__GOAL OF THE EXERCISE__: Restate the whole of the data below word for word, skipping the images.

__INFORMATION PROVIDED__:

====================

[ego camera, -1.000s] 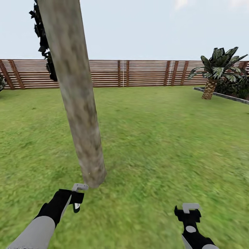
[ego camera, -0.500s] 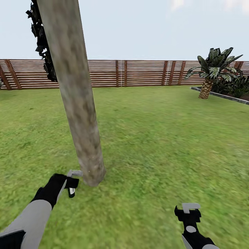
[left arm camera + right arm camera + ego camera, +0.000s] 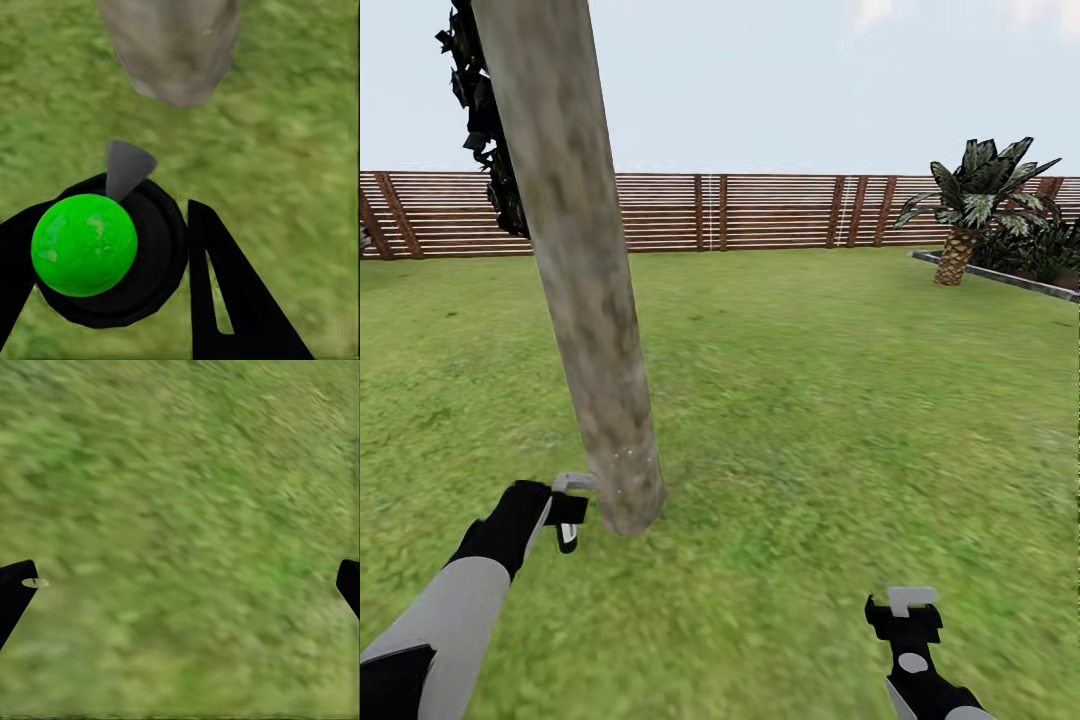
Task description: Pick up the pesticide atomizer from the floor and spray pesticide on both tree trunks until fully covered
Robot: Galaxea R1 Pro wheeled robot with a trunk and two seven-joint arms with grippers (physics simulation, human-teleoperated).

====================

__RESULT BELOW__:
[ego camera, -1.000s] 
[ego camera, -0.500s] 
[left arm camera + right arm camera + ego camera, +0.000s] 
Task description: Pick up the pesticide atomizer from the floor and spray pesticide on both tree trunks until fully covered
Robot: Galaxea R1 Pro wheeled robot with a trunk and two seven-joint arms with grippers (physics simulation, human-teleoperated).

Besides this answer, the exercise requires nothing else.